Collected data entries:

________

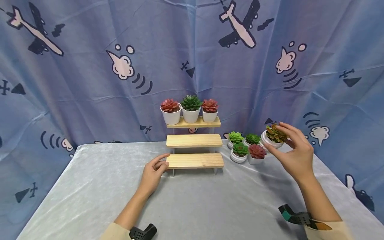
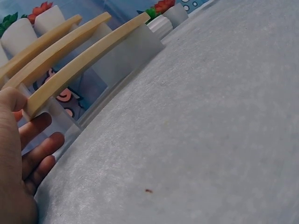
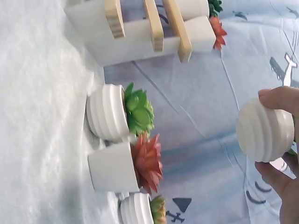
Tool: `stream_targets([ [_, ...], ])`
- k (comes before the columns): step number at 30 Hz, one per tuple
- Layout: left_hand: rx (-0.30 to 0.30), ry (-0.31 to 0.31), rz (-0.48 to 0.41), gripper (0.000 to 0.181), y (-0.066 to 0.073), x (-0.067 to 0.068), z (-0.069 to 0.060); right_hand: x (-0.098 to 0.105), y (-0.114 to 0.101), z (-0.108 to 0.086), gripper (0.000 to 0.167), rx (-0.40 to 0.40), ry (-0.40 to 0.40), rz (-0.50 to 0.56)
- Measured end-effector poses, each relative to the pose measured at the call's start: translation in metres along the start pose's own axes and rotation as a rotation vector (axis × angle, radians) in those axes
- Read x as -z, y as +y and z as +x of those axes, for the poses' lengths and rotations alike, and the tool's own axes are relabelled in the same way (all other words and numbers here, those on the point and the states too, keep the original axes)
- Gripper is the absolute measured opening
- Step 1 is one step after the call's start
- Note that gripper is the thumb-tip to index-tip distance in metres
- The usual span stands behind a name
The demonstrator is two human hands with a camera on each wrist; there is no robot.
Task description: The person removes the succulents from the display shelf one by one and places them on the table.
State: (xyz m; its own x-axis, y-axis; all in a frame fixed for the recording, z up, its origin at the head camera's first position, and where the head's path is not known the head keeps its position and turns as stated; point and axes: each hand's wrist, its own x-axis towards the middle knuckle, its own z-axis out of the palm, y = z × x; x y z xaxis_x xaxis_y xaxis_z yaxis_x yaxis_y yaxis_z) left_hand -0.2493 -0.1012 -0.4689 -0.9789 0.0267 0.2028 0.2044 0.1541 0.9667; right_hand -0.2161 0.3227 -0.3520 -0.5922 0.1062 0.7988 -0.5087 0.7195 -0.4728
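Holding up a small round white pot (image 1: 271, 142) with a yellow-green plant (image 1: 276, 134) in the right grip (image 1: 295, 155), thumb on one side and fingers on the other. Up in the air above the worktop (image 1: 99, 186), just to the right of a bunch of four little pots (image 1: 238, 158) and well apart from the wooden stand (image 1: 194, 140). Holding the left end of the bottom shelf (image 1: 195, 160) in the left grip (image 1: 152, 175), with thumb and pointing finger close to each other, and the other fingers near the clear leg (image 2: 63, 122).

In the bunch, at the back: a bright green plant (image 1: 235, 137) and a dark green plant (image 1: 252, 138). At the front: a green plant (image 1: 240, 149) and a red plant (image 1: 257, 151), all in white pots and close to each other.

On the top shelf (image 1: 193, 125), in a row: a red plant in a round pot (image 1: 171, 118), a dark green one in the middle pot (image 1: 191, 116), and another red one in a square pot (image 1: 209, 116). Behind, a blue curtain (image 1: 168, 50) with planes on it.
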Motion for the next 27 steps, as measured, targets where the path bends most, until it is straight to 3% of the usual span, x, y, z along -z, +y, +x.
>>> stream_targets([
  [9, -0.002, 0.009, -0.001, 0.034, 0.002, 0.000, -0.001, 0.008, 0.019, -0.003, 0.067, -0.071, 0.002, -0.023],
  [18, -0.003, 0.002, 0.008, 0.033, 0.002, -0.001, -0.002, 0.006, 0.050, -0.013, 0.064, -0.166, -0.054, -0.066],
  [27, -0.007, -0.003, 0.005, 0.034, 0.001, -0.001, -0.001, 0.001, 0.082, -0.028, 0.065, -0.138, -0.071, -0.140],
])
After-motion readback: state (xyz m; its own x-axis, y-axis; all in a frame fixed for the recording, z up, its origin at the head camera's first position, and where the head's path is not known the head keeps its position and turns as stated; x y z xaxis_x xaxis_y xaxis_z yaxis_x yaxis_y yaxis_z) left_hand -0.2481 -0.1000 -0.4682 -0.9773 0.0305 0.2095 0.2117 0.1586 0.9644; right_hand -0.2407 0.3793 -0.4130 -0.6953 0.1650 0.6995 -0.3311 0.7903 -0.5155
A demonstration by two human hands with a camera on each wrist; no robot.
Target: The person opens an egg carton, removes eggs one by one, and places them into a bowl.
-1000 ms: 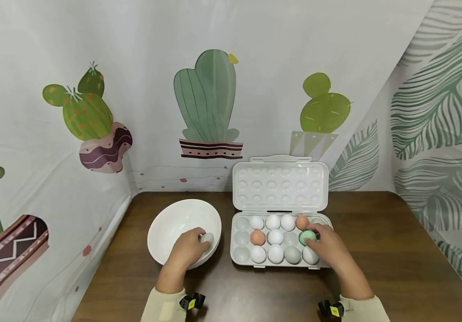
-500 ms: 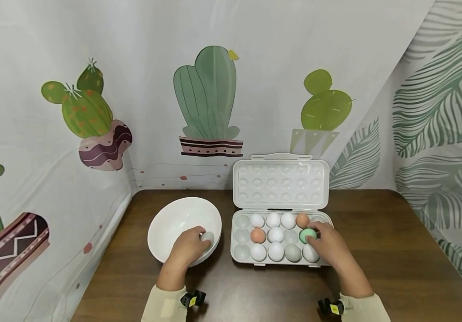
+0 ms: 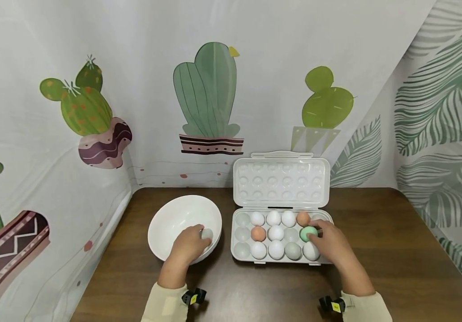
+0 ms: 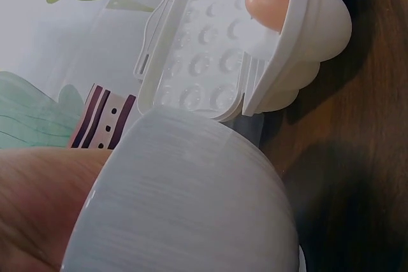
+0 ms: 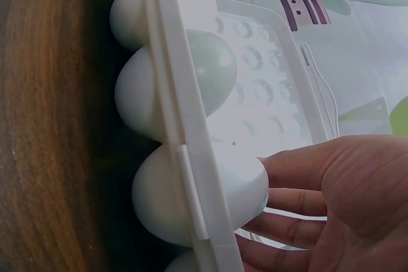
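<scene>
My left hand reaches over the near right part of a white bowl and pinches a pale grey egg. In the left wrist view the bowl's outer wall hides the fingers and that egg. My right hand pinches a green egg in the middle row of a white egg carton. A white egg sits just in front of it. In the right wrist view this front white egg hides most of the green one.
The carton's hinged lid stands up at the back. Several white eggs, two orange-brown eggs including a left one, and a grey egg fill other cups. Wooden table lies in front, and a cactus-print curtain hangs behind.
The head view has tilted slightly, so the scene sits a little higher. Both hands stay almost where they were, each still with its egg.
</scene>
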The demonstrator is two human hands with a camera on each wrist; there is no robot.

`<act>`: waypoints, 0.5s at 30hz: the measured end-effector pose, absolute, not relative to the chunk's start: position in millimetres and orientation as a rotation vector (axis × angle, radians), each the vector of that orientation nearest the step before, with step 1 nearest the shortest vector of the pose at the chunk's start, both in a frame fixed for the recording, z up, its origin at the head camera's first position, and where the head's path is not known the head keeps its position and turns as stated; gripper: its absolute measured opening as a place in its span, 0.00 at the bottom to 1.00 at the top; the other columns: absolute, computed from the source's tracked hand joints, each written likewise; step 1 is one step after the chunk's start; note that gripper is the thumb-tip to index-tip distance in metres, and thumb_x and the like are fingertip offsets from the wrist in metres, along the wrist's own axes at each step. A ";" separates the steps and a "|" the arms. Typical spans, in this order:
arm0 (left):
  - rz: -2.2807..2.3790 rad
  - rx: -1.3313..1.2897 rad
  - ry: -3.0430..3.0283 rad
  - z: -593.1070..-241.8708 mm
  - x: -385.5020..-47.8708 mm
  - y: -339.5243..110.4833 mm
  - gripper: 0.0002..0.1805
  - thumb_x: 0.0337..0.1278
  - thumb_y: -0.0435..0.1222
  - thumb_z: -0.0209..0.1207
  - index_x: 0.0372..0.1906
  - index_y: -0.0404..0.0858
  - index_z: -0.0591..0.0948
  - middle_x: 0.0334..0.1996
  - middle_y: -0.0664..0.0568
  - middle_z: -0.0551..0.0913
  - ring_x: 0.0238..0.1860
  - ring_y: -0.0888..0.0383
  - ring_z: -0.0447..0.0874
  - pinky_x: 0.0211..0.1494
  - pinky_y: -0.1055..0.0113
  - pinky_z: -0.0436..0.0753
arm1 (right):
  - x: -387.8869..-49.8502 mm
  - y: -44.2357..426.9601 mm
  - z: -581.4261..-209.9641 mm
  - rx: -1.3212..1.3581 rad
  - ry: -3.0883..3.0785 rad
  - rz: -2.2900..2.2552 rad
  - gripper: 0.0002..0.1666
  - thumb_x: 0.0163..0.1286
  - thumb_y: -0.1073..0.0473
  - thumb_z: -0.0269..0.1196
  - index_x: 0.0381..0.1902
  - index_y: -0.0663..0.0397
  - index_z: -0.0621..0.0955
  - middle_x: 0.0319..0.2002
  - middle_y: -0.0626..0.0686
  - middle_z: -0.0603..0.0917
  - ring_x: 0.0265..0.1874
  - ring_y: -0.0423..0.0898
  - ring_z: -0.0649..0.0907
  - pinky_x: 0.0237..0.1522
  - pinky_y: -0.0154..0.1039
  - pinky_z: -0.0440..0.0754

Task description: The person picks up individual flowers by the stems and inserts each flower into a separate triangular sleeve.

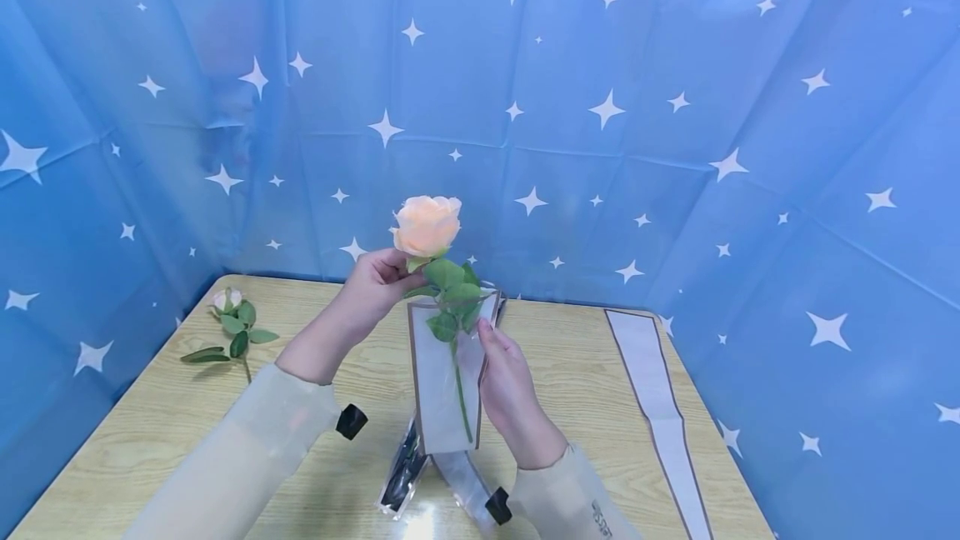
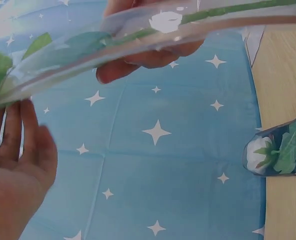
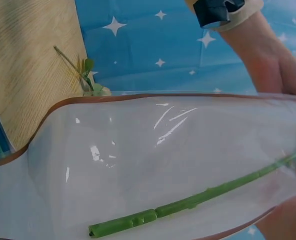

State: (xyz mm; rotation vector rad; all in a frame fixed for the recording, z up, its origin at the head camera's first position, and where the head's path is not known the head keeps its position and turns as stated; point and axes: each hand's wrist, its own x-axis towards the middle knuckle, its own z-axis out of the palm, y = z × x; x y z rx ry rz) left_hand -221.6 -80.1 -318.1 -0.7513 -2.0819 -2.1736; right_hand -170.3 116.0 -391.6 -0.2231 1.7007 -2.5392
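A peach artificial rose [image 1: 426, 227] stands upright, its green stem [image 3: 203, 197] inside a clear-fronted, brown-edged flower sleeve [image 1: 435, 390]. Leaves [image 1: 459, 286] cluster at the sleeve's mouth and the bloom rises above it. My left hand [image 1: 377, 283] pinches the rose just under the bloom. At the sleeve's right edge, my right hand [image 1: 516, 382] grips it with the thumb in front; in the left wrist view the right hand's fingers [image 2: 155, 57] show behind the plastic. The bloom is out of both wrist views.
A pale rose [image 1: 227, 300] with leaves lies at the table's left. On the right lies another brown-edged sleeve [image 1: 645, 357]. Under the held sleeve is a dark-edged wrapper [image 1: 405, 473]; the left wrist view shows a wrapped white rose [image 2: 260, 154]. A starry blue curtain [image 1: 480, 107] surrounds the table.
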 end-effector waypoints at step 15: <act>-1.950 -0.670 -2.135 -313.3 -217.7 -74.3 0.12 0.57 0.26 0.60 0.46 0.27 0.81 0.26 0.56 0.81 0.24 0.69 0.73 0.30 0.77 0.75 | -179.0 116.8 -391.5 -0.334 1.766 -2.494 0.36 0.73 0.42 0.49 0.65 0.65 0.67 0.70 0.57 0.63 0.73 0.49 0.56 0.74 0.47 0.49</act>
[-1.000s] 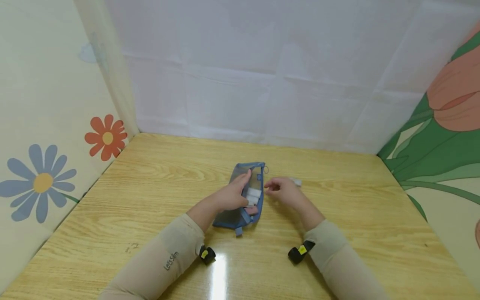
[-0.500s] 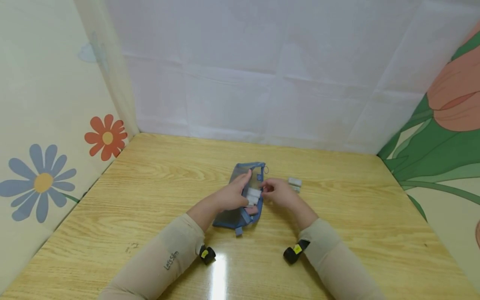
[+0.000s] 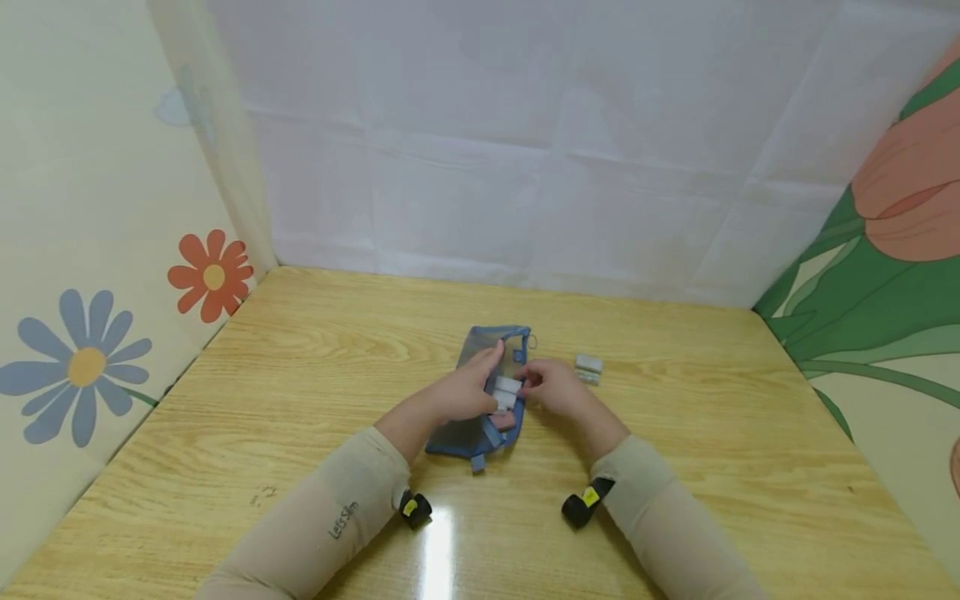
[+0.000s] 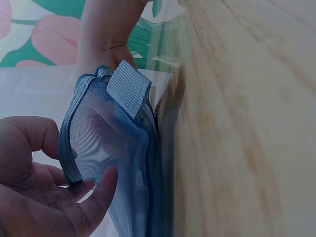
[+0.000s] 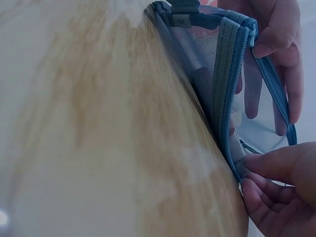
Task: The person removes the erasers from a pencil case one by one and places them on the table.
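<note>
A blue mesh zipper pouch [image 3: 457, 437] lies on the table with its mouth open toward the right. Inside it show white blocks [image 3: 507, 386] and a pink block [image 3: 503, 420], perhaps erasers. My left hand [image 3: 467, 388] holds the pouch's upper edge, fingers reaching inside the mouth, as the right wrist view shows. At the lower edge of the mouth, my right hand [image 3: 558, 388] pinches the zipper rim [image 5: 232, 148] between thumb and fingers, close to the white blocks. Whether its thumb also touches a block cannot be told.
Two small pale blocks [image 3: 588, 363] lie on the wooden table [image 3: 712, 400] just beyond my right hand. A white cloth [image 3: 525, 167] hangs along the back. Flower-patterned walls [image 3: 82, 250] flank the table on both sides.
My right hand has moved left, away from the pale blocks to the pouch's mouth, uncovering them. My left hand and the pouch have stayed in place.
</note>
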`<state>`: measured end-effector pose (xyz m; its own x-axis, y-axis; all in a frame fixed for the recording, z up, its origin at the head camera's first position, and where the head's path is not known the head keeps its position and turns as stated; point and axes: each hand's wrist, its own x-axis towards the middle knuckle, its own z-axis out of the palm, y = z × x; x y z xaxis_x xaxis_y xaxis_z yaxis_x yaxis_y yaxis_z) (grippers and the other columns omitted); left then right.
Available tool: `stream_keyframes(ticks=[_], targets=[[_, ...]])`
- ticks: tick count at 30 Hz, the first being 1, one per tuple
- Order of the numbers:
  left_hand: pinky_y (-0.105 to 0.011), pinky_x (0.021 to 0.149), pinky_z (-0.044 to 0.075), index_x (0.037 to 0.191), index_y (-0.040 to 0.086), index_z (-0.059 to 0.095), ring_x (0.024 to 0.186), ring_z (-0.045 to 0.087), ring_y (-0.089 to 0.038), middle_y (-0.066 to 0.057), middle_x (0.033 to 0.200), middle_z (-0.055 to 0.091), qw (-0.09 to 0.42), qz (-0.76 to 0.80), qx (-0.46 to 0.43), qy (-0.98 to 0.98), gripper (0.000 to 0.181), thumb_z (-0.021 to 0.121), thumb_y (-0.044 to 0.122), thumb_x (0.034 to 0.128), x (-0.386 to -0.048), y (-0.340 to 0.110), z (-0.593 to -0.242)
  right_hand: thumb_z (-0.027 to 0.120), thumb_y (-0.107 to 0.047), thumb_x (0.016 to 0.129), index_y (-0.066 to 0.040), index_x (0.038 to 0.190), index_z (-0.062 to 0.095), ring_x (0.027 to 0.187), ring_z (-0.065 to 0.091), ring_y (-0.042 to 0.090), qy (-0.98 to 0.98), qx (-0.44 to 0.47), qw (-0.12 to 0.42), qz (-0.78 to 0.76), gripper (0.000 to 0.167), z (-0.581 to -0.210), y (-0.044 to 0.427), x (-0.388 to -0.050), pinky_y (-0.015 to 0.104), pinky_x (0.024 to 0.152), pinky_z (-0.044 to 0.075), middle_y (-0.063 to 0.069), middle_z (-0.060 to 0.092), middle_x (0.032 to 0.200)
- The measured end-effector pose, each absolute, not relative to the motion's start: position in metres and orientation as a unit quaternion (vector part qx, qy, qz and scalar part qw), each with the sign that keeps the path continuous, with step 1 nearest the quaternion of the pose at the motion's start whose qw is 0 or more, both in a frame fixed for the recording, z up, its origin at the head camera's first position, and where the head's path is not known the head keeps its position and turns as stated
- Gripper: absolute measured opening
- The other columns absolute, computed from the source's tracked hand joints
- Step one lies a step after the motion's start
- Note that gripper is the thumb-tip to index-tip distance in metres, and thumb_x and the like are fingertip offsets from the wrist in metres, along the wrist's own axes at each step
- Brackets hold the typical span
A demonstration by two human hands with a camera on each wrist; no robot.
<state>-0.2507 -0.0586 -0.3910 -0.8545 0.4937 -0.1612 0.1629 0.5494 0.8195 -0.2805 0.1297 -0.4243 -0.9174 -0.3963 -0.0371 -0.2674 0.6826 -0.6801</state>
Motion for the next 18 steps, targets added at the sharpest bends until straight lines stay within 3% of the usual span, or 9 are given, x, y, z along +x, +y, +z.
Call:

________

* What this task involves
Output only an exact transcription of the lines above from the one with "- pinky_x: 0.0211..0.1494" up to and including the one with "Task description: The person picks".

* Exercise response
  - pinky_x: 0.0211..0.1494
  - pinky_y: -0.1055..0.0113
  - pinky_z: -0.0436..0.0753
arm1 (right):
  - x: -387.8869..-49.8502 mm
  - y: -44.2357..426.9601 mm
  - z: -581.4261..-209.9641 mm
  - rx: -1.3212..1.3581 rad
  - ry: -3.0883..3.0785 rad
  - rz: -2.2900..2.2552 rad
  - gripper: 0.0002..0.1666
  - thumb_x: 0.0163..0.1286
  - thumb_y: -0.1073..0.0473
  - thumb_z: -0.0269..0.1196
  - index_x: 0.0381..0.1902
  - index_y: -0.0663..0.0397
  - index_z: -0.0621..0.0955
  - middle_x: 0.0319..0.2002
  - middle_y: -0.0626..0.0686
  - middle_z: -0.0603..0.0917
  - ring_x: 0.0265..0.1874
  - ring_y: -0.0423..0.0898
  - ring_z: -0.0649..0.0907
  - pinky_x: 0.0237..0.1522
  - pinky_y: -0.0154..0.1039
  - pinky_z: -0.0440..0.0754

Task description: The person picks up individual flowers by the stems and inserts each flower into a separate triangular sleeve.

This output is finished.